Révélé par Fabrice Arfi et Fabrice Lhomme de Mediapart.fr, le rapport de la police luxembourgeoise transmis à la justice française dans le cadre de l’enquête sur les attentats de Karachi évoque les malversations auxquelles se serait livré Nicolas Sarkozy. Alors ministre du Budget et directeur de campagne de Balladur, il aurait validé la création d’une société off-shore destinée à financer cette campagne avec les rétro-commissions émanant de la vente de sous-marins français au Pakistan. Pour l’avocat des six familles de victimes de l’attentat, Me Olivier Morice, interrogé par France Info, «ce rapport montre que Nicolas Sarkozy est au cœur de la corruption et qu’il a menti aux familles. Nous ne sommes pas en présence d’une fable mais d’un mensonge d’Etat», a estimé l’avocat, ajoutant que «les familles sont indignées et demandent sa démission».
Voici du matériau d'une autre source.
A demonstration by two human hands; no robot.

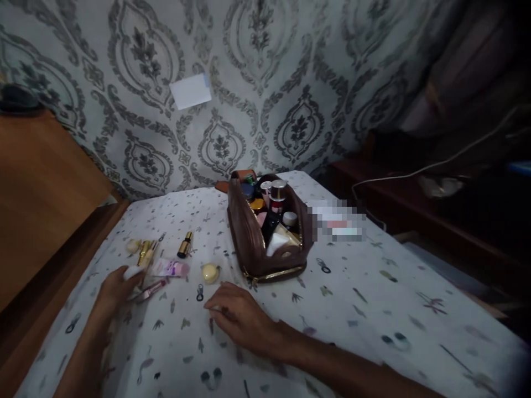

Dans l’autre scandale d’Etat qui menace de remettre à plat le système politique français, l’affaire Boulin, le parquet vient de refuser la réouverture de l’enquête parce qu’« une partie des scellés judiciaires a été perdue ». Quel malencontreux hasard ! Mais cela ne suffit pourtant pas à motiver un refus et l’on s’étonne que le Président ne soit pas intervenu pour que la vérité soit faite sur la mort de ce ministre qui appartenait aux rangs du RPR.

L’étau se ressert autour de Nicolas Sarkozy. A l’autre extrémité de cette dynamique irréversible, il devrait se méfier de la réaction du peuple subissant l’austérité sournoise décrétée par un gouvernement qui a décidé de se mettre du côté des puissances d’argent. Sauver leurs dettes de jeux au détriment des peuples est un jeu dangereux qui, contrairement aux jeux en ligne que le gouvernement vient de légaliser (au grand bonheur des familles Desseigne et Balkany), n’a rien de virtuel.